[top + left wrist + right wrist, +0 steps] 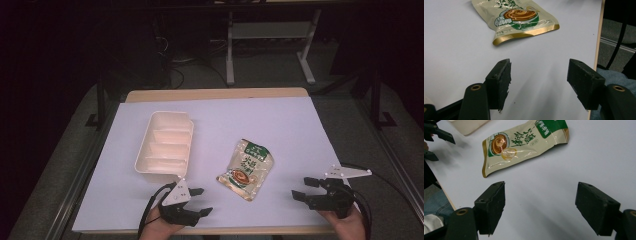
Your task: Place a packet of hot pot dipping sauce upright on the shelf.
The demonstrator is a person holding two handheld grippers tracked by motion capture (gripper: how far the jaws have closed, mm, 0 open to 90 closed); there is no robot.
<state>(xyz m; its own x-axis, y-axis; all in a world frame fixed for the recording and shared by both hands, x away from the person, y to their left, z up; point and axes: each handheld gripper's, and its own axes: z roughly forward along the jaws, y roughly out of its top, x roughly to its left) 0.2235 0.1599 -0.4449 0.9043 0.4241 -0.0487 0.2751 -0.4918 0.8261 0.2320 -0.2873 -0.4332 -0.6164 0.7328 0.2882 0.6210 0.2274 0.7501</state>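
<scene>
both grippers, left [199, 201] & right [301, 187], fingers wide open w/ nothing inside, aimed at snack bag [246, 169] flat on table [280, 125], ready to grab.

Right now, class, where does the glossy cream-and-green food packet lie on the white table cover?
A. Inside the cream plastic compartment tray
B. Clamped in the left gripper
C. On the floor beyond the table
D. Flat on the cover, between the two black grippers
D: the glossy cream-and-green food packet lies flat on the white table cover, apart from the cream plastic compartment tray, with the left gripper and right gripper both open and empty.
</scene>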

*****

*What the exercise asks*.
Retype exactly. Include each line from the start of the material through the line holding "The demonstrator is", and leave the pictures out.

*Answer to the exercise*.
[top + left wrist + right wrist, +0 steps] 
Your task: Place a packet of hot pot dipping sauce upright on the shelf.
The demonstrator is a person holding two handheld grippers tracked by motion capture (gripper: how far the jaws have closed, mm, 0 open to 90 closed); there is no robot.

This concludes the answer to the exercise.